My day was not yet done. I went over to JetBlue Park, the new home of the Red Sox (my first time there — very nice digs). The Dominican Prospect League was playing a game in its tour of Florida and Arizona Spring Training sites, giving teams the opportunity to see some of the better Dominican amateur talent eligible to be signed this summer. Look for a story on that tomorrow. The only down side of the whole vent was seeing infielder Wendell Rijo go down with a knee injury when he got caught in a run down. It looked awful at first, but word is he should be just fine. One of the better prospects in this year’s crop, I’ll be sure to update with any news on the injury. Another infielder, Richard Urena, plays a good shortstop and used his legs to manufacture a run with a pair of stolen bases. Other top Dominican prospects on hand were OFers Gustavo Cabrera, Luis Barrera and Jose Pujols, infielder Amaurys Minier, 3B Nathaniel Javier and many more intriguing players. There were many scouts on hand to watch the action and the teenagers were given the tough task of facing Red Sox minor league pitchers for much of the game. While many put on a huge show during BP, there weren’t as many fireworks during the game against the advanced pitching.

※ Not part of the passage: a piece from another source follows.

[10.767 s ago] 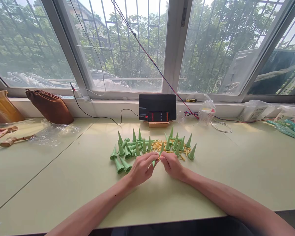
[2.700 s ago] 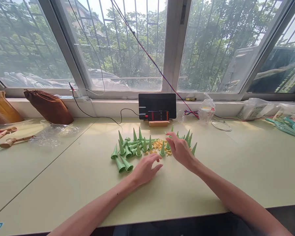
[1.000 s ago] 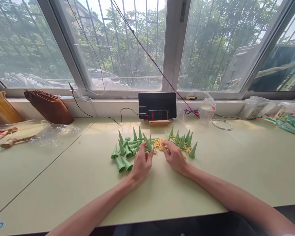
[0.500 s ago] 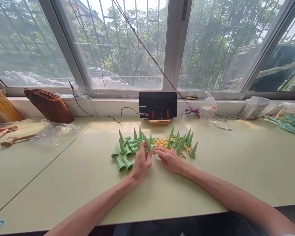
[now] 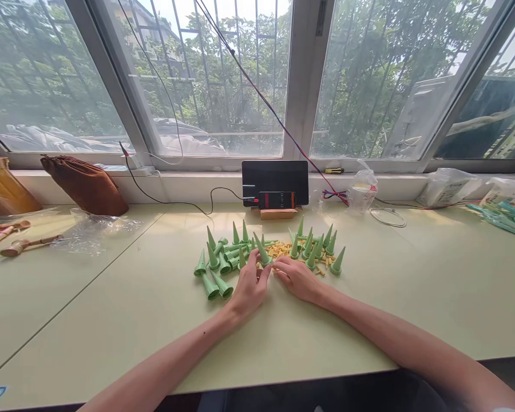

One fun little bonus came as a result of the Red Sox chipping in with pitching, though. Right-hander Francellis Montas pitched for the Red Sox. Montas is making his United States debut this year after spending time in the Dominican Summer League the past two years. He has a mature body and throws pure heat, cranking it up to 98 mph on Tuesday. Have to give the DPL kids credit. Some got their hacks in and did not seem overwhelmed. Montas is all power right now, but a guy that bumps up to triple digits in mid-March is a guy worth watching.
Sometimes you get lucky and get to see something additional like that. I hope that continues as my time here wears on.
More in the near future… Wednesday I head to Rays camp.